Information supplied:
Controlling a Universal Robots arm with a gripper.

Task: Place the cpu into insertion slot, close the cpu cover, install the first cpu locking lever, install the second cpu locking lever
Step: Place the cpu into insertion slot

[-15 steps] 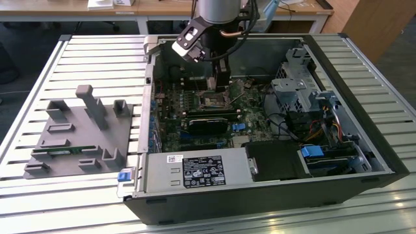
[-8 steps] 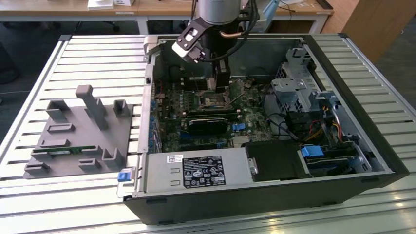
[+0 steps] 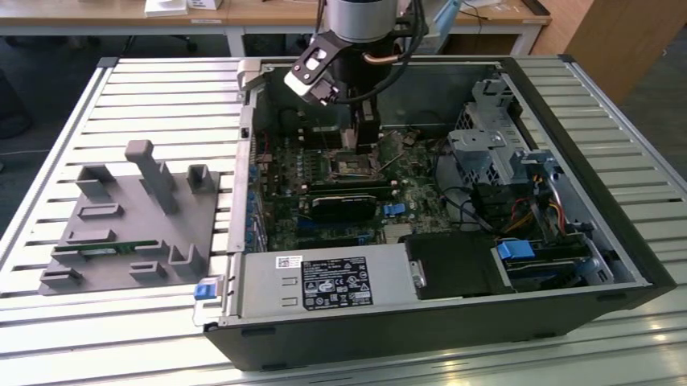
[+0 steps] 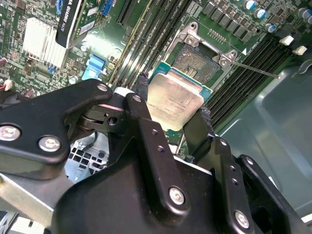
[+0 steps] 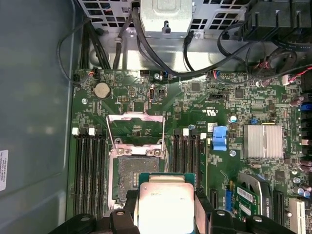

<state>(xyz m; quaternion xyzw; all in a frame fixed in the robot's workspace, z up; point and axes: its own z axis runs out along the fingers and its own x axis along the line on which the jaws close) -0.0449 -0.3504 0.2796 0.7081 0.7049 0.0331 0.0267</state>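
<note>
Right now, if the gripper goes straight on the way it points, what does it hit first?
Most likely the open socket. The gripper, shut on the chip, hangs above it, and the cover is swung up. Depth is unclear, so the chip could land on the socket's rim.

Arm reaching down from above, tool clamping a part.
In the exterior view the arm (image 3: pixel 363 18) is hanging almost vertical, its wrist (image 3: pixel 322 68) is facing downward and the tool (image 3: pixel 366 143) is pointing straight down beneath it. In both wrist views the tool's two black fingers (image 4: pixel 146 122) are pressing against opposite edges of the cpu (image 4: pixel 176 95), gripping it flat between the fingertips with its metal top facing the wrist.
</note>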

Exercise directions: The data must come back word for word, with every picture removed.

Exercise response:
Controlling a Universal Robots arm with a gripper.

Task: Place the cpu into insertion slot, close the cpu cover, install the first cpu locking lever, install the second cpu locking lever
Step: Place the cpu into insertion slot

[-15 steps] 
[-8 steps] 
[+0 steps] 
[+0 steps] 
[+0 steps] 

<state>(xyz m; quaternion xyzw; all in a frame fixed in the robot's workspace, z up; point and axes: its own z axis runs out along the fingers and its own x axis along the line on which the jaws close) -0.0449 -0.3504 0.2796 0.7081 0.7049 0.0331 0.0267</state>
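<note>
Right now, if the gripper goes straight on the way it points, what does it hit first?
Most likely the open socket. The gripper, shut on the chip, hangs above it, and the cover is swung up. Depth is unclear, so the chip could land on the socket's rim.

Arm reaching down from above, tool clamping a part.
In the exterior view the arm (image 3: pixel 363 18) is hanging almost vertical, its wrist (image 3: pixel 322 68) is facing downward and the tool (image 3: pixel 366 143) is pointing straight down beneath it. In both wrist views the tool's two black fingers (image 4: pixel 146 122) are pressing against opposite edges of the cpu (image 4: pixel 176 95), gripping it flat between the fingertips with its metal top facing the wrist.
</note>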

The exercise requires nothing else.